__WORK REQUEST__. The lines to repeat are those below from the one containing "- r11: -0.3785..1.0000" down to the one containing "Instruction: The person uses", both included; reproduce them exactly and nothing else.

__DATA LISTING__.
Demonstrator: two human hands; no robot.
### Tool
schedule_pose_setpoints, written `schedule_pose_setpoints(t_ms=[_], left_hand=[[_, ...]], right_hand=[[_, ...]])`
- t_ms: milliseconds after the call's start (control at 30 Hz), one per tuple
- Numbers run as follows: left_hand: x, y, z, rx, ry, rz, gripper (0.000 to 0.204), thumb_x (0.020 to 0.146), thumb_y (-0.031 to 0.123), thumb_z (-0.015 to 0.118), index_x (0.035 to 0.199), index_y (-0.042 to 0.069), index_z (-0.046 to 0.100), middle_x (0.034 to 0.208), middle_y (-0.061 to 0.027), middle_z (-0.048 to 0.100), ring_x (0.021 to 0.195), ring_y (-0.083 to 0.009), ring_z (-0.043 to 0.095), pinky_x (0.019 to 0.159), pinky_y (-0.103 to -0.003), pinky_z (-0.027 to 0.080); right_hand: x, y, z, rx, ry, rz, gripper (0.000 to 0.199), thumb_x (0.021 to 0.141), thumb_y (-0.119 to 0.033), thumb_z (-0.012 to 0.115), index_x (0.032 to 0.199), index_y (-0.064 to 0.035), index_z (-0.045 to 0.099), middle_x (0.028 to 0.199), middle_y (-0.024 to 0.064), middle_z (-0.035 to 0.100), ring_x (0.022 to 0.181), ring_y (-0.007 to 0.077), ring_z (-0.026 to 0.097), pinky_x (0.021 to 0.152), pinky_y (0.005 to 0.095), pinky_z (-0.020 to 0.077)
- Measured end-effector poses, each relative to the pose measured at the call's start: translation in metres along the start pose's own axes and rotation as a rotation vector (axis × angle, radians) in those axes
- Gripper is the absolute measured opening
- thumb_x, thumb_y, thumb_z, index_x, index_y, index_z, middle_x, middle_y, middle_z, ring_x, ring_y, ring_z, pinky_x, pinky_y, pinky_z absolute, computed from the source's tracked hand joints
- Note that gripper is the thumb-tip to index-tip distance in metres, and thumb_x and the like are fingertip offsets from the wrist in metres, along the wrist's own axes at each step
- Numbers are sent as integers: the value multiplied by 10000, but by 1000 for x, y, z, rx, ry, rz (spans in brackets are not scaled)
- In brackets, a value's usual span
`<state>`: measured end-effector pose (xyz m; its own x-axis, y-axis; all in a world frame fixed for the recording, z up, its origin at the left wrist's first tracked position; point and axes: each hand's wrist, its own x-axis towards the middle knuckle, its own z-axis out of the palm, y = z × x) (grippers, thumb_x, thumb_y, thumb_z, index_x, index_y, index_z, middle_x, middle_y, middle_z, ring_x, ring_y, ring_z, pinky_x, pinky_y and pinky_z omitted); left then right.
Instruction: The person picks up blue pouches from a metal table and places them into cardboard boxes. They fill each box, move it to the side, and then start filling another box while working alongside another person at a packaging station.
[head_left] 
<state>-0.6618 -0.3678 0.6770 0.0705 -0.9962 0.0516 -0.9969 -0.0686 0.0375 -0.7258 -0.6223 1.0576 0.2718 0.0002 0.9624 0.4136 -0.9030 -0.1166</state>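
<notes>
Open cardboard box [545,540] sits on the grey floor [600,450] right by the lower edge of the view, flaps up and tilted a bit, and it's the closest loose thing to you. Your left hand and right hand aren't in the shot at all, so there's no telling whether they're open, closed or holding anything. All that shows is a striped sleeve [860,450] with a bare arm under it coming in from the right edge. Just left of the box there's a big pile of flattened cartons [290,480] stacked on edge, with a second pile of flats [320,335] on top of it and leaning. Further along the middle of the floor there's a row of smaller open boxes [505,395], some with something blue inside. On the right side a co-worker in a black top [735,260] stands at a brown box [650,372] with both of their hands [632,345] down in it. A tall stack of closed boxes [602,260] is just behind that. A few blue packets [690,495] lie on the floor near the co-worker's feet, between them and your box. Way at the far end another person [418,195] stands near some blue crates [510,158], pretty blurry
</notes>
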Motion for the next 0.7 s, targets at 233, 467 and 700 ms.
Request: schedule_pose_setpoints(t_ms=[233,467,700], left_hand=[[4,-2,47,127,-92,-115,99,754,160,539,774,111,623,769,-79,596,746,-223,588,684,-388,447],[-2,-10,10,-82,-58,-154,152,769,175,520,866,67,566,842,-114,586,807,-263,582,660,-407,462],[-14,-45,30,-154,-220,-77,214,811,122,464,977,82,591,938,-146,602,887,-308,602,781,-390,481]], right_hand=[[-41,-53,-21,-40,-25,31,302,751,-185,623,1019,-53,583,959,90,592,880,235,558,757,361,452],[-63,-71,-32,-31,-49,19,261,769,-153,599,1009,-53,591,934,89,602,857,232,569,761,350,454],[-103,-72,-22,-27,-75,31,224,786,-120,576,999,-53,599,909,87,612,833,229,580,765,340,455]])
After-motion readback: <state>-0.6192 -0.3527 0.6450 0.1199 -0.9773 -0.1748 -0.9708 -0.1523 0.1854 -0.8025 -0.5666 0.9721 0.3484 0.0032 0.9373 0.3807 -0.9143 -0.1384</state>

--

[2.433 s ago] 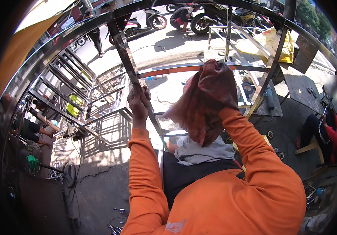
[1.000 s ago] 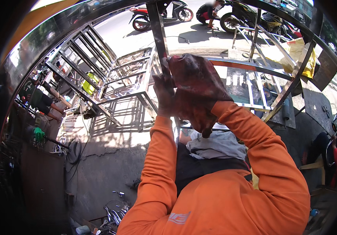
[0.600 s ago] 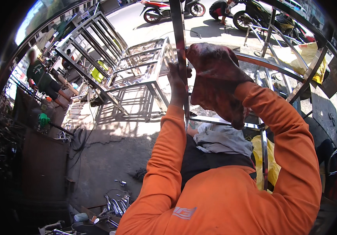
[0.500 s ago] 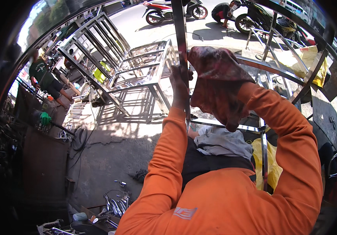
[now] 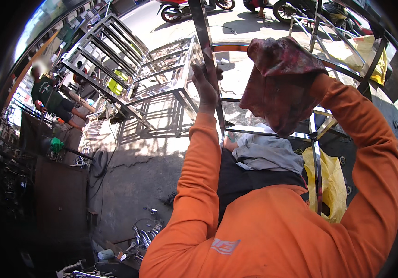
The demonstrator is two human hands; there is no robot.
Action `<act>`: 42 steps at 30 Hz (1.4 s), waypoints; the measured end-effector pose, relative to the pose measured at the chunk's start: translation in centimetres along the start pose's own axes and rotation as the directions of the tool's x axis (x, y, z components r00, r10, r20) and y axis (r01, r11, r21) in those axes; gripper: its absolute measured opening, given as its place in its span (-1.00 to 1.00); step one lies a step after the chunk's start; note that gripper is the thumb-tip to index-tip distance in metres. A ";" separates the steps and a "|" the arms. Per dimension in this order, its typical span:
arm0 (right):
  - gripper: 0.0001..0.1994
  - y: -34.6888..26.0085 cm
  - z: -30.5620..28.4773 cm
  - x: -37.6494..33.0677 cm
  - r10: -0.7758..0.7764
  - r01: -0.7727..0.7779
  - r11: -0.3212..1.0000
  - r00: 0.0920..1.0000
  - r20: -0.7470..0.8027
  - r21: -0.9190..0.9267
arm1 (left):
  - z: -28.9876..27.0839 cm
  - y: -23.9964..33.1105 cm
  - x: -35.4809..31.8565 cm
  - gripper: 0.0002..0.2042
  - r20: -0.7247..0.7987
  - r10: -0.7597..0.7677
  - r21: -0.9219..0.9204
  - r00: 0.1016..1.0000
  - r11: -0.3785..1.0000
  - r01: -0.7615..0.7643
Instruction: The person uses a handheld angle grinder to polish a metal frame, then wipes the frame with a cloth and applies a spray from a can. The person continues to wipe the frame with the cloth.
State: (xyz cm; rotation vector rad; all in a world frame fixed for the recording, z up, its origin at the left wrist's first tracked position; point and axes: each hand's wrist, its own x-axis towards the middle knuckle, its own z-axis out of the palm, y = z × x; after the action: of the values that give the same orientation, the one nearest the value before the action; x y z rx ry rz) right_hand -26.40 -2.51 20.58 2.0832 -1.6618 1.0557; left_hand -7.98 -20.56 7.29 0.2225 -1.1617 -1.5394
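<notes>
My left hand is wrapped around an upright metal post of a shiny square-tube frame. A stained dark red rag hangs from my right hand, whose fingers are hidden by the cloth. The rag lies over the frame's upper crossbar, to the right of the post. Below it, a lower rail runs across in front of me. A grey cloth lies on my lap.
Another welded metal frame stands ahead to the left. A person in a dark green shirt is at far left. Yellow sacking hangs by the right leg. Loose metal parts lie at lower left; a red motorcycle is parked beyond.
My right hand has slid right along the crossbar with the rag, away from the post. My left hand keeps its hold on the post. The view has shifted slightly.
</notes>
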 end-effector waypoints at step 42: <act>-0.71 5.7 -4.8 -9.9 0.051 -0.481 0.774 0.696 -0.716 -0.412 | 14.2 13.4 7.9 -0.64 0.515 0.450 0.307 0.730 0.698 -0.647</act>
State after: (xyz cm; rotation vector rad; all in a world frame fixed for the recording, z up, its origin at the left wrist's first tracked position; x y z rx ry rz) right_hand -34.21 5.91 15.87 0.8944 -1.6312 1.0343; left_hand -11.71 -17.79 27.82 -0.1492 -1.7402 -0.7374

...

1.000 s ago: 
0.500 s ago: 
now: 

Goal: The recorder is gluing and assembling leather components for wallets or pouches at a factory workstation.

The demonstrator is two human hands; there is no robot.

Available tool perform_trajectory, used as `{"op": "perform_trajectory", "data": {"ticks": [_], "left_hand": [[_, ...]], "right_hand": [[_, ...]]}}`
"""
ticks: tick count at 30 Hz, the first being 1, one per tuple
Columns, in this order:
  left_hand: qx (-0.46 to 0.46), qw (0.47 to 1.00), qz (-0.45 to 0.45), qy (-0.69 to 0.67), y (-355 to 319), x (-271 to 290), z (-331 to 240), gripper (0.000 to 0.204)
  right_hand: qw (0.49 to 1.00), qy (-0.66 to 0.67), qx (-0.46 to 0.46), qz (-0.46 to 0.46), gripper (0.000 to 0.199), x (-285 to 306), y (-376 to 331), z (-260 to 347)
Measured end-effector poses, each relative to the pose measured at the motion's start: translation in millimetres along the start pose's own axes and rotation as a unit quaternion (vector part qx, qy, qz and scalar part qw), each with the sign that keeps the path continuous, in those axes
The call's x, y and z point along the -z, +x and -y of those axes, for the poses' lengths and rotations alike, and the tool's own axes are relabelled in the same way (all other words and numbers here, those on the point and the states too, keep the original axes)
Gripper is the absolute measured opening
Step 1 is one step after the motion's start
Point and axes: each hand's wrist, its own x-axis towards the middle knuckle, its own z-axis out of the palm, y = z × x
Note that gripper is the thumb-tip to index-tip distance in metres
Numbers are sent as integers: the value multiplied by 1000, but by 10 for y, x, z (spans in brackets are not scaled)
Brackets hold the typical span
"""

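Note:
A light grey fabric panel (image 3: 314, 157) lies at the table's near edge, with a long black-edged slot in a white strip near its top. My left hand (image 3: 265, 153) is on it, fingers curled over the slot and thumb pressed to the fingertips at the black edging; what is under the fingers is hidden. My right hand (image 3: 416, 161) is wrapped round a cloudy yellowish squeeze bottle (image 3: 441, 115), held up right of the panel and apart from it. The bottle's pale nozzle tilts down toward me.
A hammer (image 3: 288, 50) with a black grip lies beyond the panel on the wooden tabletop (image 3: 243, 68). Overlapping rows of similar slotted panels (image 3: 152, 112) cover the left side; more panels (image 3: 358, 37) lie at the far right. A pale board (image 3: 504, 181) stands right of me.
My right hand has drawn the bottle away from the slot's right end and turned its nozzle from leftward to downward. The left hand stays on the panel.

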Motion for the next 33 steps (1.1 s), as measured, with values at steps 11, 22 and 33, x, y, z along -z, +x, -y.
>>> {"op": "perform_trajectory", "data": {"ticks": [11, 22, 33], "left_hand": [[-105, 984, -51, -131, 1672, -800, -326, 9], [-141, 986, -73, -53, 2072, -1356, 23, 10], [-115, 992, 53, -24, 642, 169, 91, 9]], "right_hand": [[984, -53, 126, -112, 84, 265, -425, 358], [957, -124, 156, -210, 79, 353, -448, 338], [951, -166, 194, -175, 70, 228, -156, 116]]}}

__WRITTEN RESPONSE__.
  - r11: -0.3785..1.0000
  - r01: -0.7615..0.7643
Instruction: The person uses a handheld angle grinder to polish a metal frame, then wipes the frame with a cloth and applies a spray from a can. The person continues to wipe the frame with the cloth.

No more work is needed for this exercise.